The absolute best way to answer this is to perform controlled testing on the application in as close to a 'production' environment as you can create. It's quite possible that the use of -server, a reasonable starting heap size and the relatively smart behavior of recent JVMs will behave as well or better than the vast majority of settings one would normally try.


There is one specific exception to this broad generalization: in the case that you are running in a web container, there is a really high chance that you will want to increase the permanent generation settings.




Java on 32-bit windows machine, your choices are limited. In my experience, the follow parameter setting will impact the application performance:


  1. memory sizes
  2. choice of GC collectors
  3. 选择GC收集器

  4. parameters related to GC collectors
  5. 与GC收集器相关的参数



This will be highly dependent on your application and the vendor and version of the JVM. You need to be clear about what you consider to be a performance problem. Are you concerned with certain critical sections of code? Have you profiled the app yet? Is the JVM spending too much time garbage collecting?

这将高度依赖于您的应用程序以及JVM的供应商和版本。您需要明确您认为的性能问题。您是否关注代码的某些关键部分?你有没有想过应用程序? JVM是否花费太多时间进行垃圾收集?

I would probably start with the -verbose:gc JVM option to watch how garbage collecting is working. Many times, the simplest fix to just increase the max heap size with -Xmx . If you learn to interpret the -verbose:gc output, it will tell you nearly all you need to know about tuning the JVM as a whole. But doing this alone will not magically make badly tuned code just go faster. Most of the JVM tuning options are designed to improve the performance of the garbage collector and/or memory sizes.

我可能会从-verbose:gc JVM选项开始,观察垃圾收集是如何工作的。很多时候,最简单的解决方法是使用-Xmx增加最大堆大小。如果您学习解释-verbose:gc输出,它将告诉您几乎所有关于调整整个JVM的知识。但单独做这件事并不会让错误调整的代码变得更快。大多数JVM调优选项旨在提高垃圾收集器和/或内存大小的性能。

For profiling, I like yourkit.com




There are great quantities of that information around.


First, profile the code before tuning the JVM.


Second, read the JVM documentation carefully; there are a lot of sort of "urban legends" around. For example, the -server flag only helps if the JVM is staying resident and running for some time; -server "turns up" the JIT/HotSpot, and that needs to have many passes through the same path to get turned up. -server, on the other hand, slows initial execution of the JVM, as there's more setup time.

其次,仔细阅读JVM文档;周围有很多“城市传说”。例如,-server标志仅在JVM保持驻留并运行一段时间时才有用; -server“关闭”JIT / HotSpot,并且需要通过相同的路径进行多次传递才能启动。另一方面,-server减慢了JVM的初始执行速度,因为设置时间更长。

There are several good books and websites around. See, for example, http://www.javaperformancetuning.com/






Been at a Java shop. Spent entire months dedicated to running performance tests on distributed systems, the main apps being in Java. Some of which implying products developed and sold by Sun themselves (then Oracle).

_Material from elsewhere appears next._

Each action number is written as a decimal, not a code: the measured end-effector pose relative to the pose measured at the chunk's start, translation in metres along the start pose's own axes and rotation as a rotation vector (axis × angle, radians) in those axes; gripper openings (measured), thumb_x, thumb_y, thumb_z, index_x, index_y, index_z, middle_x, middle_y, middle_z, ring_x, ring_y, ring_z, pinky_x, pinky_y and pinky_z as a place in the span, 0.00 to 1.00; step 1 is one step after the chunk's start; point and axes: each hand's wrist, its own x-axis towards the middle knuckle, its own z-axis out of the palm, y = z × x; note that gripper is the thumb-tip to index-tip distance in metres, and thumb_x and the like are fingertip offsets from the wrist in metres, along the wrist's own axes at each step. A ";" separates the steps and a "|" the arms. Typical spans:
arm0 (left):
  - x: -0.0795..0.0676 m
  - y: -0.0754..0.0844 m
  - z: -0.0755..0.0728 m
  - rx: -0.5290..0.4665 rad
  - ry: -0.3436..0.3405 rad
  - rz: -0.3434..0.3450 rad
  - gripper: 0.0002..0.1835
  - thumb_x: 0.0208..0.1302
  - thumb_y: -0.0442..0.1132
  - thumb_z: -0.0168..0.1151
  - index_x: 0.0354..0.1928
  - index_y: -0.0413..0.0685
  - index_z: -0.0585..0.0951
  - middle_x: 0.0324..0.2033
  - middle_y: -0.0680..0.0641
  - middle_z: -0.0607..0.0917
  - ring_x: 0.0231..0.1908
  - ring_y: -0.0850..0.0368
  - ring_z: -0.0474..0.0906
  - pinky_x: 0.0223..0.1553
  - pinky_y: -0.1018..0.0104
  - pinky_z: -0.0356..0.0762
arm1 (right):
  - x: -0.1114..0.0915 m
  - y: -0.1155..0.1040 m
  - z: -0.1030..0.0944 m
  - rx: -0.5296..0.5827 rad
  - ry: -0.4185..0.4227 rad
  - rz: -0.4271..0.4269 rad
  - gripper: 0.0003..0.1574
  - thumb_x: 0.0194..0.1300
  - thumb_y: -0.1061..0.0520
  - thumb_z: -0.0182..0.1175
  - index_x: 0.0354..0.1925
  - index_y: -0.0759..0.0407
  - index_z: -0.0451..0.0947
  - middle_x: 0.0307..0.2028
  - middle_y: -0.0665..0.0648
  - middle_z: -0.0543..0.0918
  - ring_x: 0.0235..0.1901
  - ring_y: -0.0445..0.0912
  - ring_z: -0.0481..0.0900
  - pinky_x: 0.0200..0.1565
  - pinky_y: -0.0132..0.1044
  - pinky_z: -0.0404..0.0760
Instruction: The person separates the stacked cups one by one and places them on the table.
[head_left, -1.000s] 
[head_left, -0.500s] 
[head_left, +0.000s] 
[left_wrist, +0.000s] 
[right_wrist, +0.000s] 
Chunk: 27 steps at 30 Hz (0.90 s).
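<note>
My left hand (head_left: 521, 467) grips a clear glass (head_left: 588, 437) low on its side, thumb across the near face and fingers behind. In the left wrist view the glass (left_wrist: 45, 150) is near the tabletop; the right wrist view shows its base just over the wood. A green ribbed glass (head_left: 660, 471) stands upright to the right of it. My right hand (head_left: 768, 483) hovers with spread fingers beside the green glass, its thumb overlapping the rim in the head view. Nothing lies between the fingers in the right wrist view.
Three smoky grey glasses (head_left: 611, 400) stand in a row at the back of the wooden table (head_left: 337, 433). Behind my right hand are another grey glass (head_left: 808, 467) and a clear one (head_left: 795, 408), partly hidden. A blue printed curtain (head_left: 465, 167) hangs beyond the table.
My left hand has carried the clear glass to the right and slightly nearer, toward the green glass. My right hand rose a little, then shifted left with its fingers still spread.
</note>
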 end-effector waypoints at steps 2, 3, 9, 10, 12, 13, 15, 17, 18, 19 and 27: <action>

I will go over the lessons I learned, some history about the JVM, some talks about the internals, a couple of parameters explained and finally some tuning. Trying to keep it to the point so you can apply it in practice.


Things are changing fast in the Java world so part of it might be already outdated since the last year I've done all that. (Is Java 10 out already?)

Java世界的情况正在快速变化,因此自从去年我完成所有这些工作以来,其中一部分可能已经过时了。 (Java 10已经出来了吗?)

Good Practices

What you SHOULD do: benchmark, Benchmark, BENCHMARK!

When you really need to know about performances, you need to perform real benchmarks, specific to your workload. There is no alternatives.


Also, you should monitor the JVM. Enable monitoring. The good applications usually provide a monitoring web page and/or an API. Otherwise there is the common Java tooling (JVisualVM, JMX, hprof, and some JVM flags).


Be aware that there is usually no performance to gain by tuning the JVM. It's more a "to crash or not to crash, finding the transition point". It's about knowing that when you give that amount of resources to your application, you can consistently expect that amount of performances in return. Knowledge is power.


Performances is mostly dictated by your application. If you want faster, you gotta write better code.


What you WILL do most of the time: Live with reliable sensitive defaults

We don't get time to optimize and tune every single application out there. Most of the time we'll simply live with sensible defaults.


The first thing to do when configuring a new application is to read the documentation. Most of the serious applications comes with a guide for performance tuning, including advice on JVM settings.


Then you can configure the application: JAVA_OPTS: -server -Xms???g -Xmx???g

然后你可以配置应用程序:JAVA_OPTS:-server -Xms ??? g -Xmx ??? g

  • -server: enable full optimizations (this flag is automatic on most JVM nowadays)
  • -server:启用完全优化(此标志现在在大多数JVM上是自动的)

  • -Xms -Xmx: set the minimum and maximum heap (always the same value for both, that's about the only optimizations to do).
  • -Xms -Xmx:设置最小和最大堆(两者总是相同的值,这是唯一要做的优化)。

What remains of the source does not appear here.